Décidément tout le monde semble me raccrocher au nez ce soir. Pourquoi ai-je l'impression que quelque chose dont j'ignore l'aboutissant est entrain de se produire ? Aprés avoir pris une douche, je m'effondre sur le lit. Je suis à bout de force. Beaucoup de choses se sont passées depuis que j'ai emmenagé ici. Si le fait d'avoir repris l'écriture est une bonne chose, les heures que je passe devant l'écran semblent avoir un impact sur mon sommeil. Le manque d'hibernation commence à se faire sentir. Mon cerveau a besoin d'une bonne dizaine d'heures de pause. Le problème est que je n'arrête pas à réfléchir au fait que je puisse savoir à quoi ressemble les trois membres du groupe qui habite à côté de chez moi.
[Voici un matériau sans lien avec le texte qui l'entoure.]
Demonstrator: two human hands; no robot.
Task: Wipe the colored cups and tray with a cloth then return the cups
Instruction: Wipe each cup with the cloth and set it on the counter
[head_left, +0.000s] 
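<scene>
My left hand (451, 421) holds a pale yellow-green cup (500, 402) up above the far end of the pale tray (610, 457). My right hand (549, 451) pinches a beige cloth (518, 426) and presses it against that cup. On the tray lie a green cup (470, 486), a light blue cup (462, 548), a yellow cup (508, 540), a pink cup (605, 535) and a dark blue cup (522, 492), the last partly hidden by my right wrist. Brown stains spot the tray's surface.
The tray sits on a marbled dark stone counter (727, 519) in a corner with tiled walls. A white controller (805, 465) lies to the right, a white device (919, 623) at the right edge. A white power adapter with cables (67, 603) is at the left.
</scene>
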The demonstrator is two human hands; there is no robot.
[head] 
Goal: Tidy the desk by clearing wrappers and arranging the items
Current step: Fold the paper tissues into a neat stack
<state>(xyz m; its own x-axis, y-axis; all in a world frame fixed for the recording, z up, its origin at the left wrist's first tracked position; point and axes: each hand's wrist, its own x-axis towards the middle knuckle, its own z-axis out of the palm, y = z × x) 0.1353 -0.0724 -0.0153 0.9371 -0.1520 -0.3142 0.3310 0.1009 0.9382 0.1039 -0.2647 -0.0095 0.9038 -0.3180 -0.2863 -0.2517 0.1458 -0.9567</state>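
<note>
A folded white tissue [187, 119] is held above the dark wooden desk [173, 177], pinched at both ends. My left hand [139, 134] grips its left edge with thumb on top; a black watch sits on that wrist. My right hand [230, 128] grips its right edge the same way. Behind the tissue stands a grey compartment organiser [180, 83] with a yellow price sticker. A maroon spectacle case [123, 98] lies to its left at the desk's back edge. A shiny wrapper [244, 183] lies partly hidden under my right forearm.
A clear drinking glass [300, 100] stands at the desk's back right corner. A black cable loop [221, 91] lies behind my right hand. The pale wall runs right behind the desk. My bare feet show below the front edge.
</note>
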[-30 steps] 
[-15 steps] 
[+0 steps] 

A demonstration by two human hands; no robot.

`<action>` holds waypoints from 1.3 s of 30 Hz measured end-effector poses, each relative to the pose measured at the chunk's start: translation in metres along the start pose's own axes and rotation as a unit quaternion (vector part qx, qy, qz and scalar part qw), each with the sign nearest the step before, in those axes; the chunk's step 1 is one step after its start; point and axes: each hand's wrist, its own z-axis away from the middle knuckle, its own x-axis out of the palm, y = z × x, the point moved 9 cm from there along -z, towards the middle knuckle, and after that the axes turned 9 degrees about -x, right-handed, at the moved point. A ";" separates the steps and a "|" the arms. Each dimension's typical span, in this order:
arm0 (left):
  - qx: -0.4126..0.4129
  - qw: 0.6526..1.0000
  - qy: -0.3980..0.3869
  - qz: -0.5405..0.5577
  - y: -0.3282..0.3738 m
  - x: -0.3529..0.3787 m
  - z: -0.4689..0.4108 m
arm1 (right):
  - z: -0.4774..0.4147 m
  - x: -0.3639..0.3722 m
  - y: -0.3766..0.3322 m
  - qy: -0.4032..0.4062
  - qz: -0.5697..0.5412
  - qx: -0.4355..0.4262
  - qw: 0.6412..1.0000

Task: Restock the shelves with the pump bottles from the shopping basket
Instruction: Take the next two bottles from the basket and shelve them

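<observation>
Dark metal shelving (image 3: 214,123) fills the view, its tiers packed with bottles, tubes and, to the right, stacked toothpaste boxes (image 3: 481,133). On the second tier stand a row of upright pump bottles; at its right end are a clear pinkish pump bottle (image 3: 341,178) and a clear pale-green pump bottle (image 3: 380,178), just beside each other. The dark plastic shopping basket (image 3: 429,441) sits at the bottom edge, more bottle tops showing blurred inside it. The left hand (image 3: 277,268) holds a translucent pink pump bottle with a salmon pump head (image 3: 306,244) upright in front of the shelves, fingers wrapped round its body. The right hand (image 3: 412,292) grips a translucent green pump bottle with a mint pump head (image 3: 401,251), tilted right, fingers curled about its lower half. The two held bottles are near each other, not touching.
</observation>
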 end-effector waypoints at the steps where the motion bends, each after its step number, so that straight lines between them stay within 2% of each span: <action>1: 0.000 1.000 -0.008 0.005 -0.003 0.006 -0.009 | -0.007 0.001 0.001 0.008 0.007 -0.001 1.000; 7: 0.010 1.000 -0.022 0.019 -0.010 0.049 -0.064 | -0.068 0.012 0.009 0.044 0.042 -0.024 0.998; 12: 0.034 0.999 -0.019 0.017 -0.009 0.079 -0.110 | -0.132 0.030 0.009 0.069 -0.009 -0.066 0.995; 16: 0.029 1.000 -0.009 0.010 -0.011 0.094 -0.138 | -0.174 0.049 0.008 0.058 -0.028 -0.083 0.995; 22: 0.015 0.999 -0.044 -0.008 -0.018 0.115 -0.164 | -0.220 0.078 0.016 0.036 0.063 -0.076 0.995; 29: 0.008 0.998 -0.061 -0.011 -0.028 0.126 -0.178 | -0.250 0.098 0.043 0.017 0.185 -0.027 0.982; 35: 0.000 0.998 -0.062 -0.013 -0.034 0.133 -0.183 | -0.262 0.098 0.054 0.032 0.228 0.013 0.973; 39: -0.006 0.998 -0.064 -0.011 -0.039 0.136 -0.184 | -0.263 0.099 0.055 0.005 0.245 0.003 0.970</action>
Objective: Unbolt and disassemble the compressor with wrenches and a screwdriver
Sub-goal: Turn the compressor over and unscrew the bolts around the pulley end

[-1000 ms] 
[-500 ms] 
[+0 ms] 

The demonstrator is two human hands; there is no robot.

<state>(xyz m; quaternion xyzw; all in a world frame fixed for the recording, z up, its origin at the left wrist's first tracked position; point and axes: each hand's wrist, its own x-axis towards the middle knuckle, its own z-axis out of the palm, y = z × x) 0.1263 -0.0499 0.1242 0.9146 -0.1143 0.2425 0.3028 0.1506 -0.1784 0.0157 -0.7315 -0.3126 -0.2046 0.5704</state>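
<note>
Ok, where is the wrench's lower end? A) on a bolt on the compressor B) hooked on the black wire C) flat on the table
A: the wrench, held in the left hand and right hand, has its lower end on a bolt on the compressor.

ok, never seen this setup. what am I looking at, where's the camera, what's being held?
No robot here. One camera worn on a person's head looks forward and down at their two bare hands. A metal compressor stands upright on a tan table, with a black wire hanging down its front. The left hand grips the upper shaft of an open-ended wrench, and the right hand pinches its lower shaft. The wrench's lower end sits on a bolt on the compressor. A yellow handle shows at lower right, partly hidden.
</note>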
Qui sont-ils ? Pourquoi ai-je cette sensation de déjà-vu ? Suis-je entrain de dérailler totalement ? Ou alors je suis plongée dans un rêve profond duquel je ne parviens pas à sortir. C'est aussi pausible que de me dire que j'ai un lien particulier avec mes voisins. Je ne les connais que depuis quelques jours. Le temps me paraît passer à une vitesse folle. J'ai l'impression d'avoir emménager hier. En fermant les yeux, je revois les traits de Chin suivis de ceux de ses deux alcolytes. Est-ce qu'il y a réellement une signification dans le fait que j'ai découvert Chin en premier ? J'ai beau réfléchir n'a de sens. Je suis simplement entrain de retrouver mes facultés naturelles progressivement. Le fait que j'ai vu Chin en premier doit-être un simple hasard. Une pure coïncidence. Il n'y a rien d'autre que je puisse trouver raisonnable pour l'instant. Je vais rester sur cette hypothèse pour le moment. Et je vais essayer de voir d'autres personnes afin de savoir si tout ceci n'a aucun lien avec eux. Tout ceci n'est sans doute qu'un enchevêtrement de coïncidences.